Earlier this week, a livestreamed, employee-only Meta presentation was interrupted by an expletive-filled outburst in which the speaker complained about "being the company's bitch" and urged colleagues to message a specific Meta AI executive to tell him "he's a piece of shit." One of the two presenters covered their face with their hands; meeting leaders resumed the technical talk after asking attendees to mute. The call, open to thousands of Meta employees, had started, by all accounts, "spicy."
According to three current Meta employees who spoke to WIRED, that moment was not an anomaly. It was the visible crack in a structure Meta built deliberately: a two-tier AI organization in which a roughly 6,500-person support unit called Applied AI does the drudgework that the glamour demos of Meta Superintelligence Labs rest on.
The architecture is straightforward once you see it. Meta Superintelligence Labs is the company's central AI research unit, the org whose model releases and benchmark headlines drive the public story of Meta's AI. Applied AI was formed in March 2025 to support that lab and now houses roughly 6,500 engineers and product managers, according to WIRED's reporting. The relationship is one of service: Applied AI exists to make Superintelligence Labs' work possible, WIRED reported. The 6,500 people inside it are not, by and large, the researchers whose names appear on model cards. They are the staff generating puzzle tasks that evaluate the models, per WIRED's reporting.
Three current Applied AI employees described the work to WIRED on condition of anonymity, because they were not authorized to speak to the press. They said the day-to-day consists of puzzle-generation tasks designed to improve AI models, work several of them described in blunt terms. One called the environment "literally the gulag." Another said the work was "soul-crushing." A third described the puzzle tasks as the kind of assignment that makes the job feel less like engineering and more like piecework in service of someone else's product.
The complaints are not about a single bad day.
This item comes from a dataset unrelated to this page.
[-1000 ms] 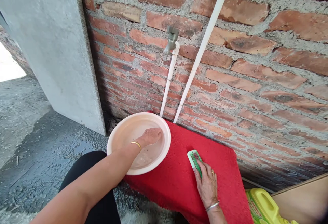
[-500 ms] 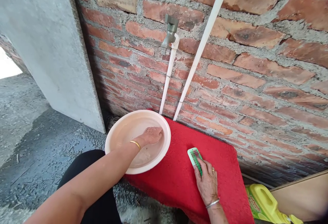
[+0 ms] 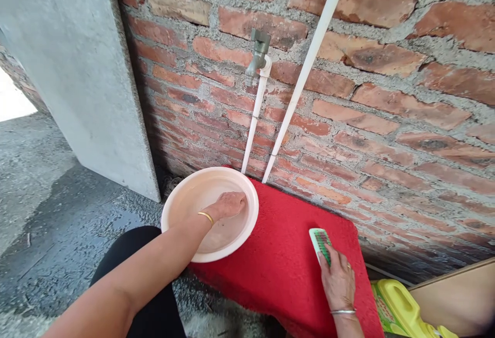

All three told WIRED there is widespread dissatisfaction with how the unit was assembled, and the recent employee outburst read, to them, as the predictable result of an org chart that concentrates prestige in one place and routinized labor in another. The interrupter's identity and motives have not been established; WIRED reported that the speaker could not be reached for comment. Treating the outburst as evidence of broader dysfunction therefore rests on the convergence of three independent accounts from inside the unit, plus the recording, rather than on confirmed causation from any one source.
The structural frame matters because it changes what the story is about. Read as a personality story, the outburst is an isolated incident on an internal call, the kind of thing a company apologizes for and moves past. Read as a labor-structure story, it is a window into how a major AI lab actually runs: a small number of researchers at the top of the org chart, supported by a much larger pool of workers whose job is to feed the evaluation pipeline that those researchers' models are measured against. The 6,500-person Applied AI unit is the size of a mid-sized company's entire engineering workforce, and it is, according to the three employees, largely invisible in the public story of Meta's AI.
That invisibility is the through-line. The "gulag" quote, the "soul-crushing" quote, and the puzzle-task description are three people's words about three different facets of the same arrangement. The outburst on the livestream made the arrangement audible for a moment. What remains, after the stream is muted and the meeting moves on, is the structure: a glamour research org, and a 6,500-person support unit underneath it, doing the work that the glamour org's outputs depend on, WIRED reported.
The unresolved piece is whether Meta treats the structural question as a real one. The company has not, in the material available, addressed the Applied AI / Superintelligence Labs split on the record, and the anonymous sourcing means the sharpest claims, about morale, about the nature of the work, about the "gulag" framing, belong to the three employees who made them. A Meta statement, additional on-the-record voices, or follow-up reporting on how the unit's headcount and mandate have changed since March could meaningfully shift the framing. For now, the picture is three anonymous accounts pointing at one conclusion: that "building AI" at Meta is not one job but a hierarchy of jobs, and that the workers at the bottom of that hierarchy are describing it in their own words.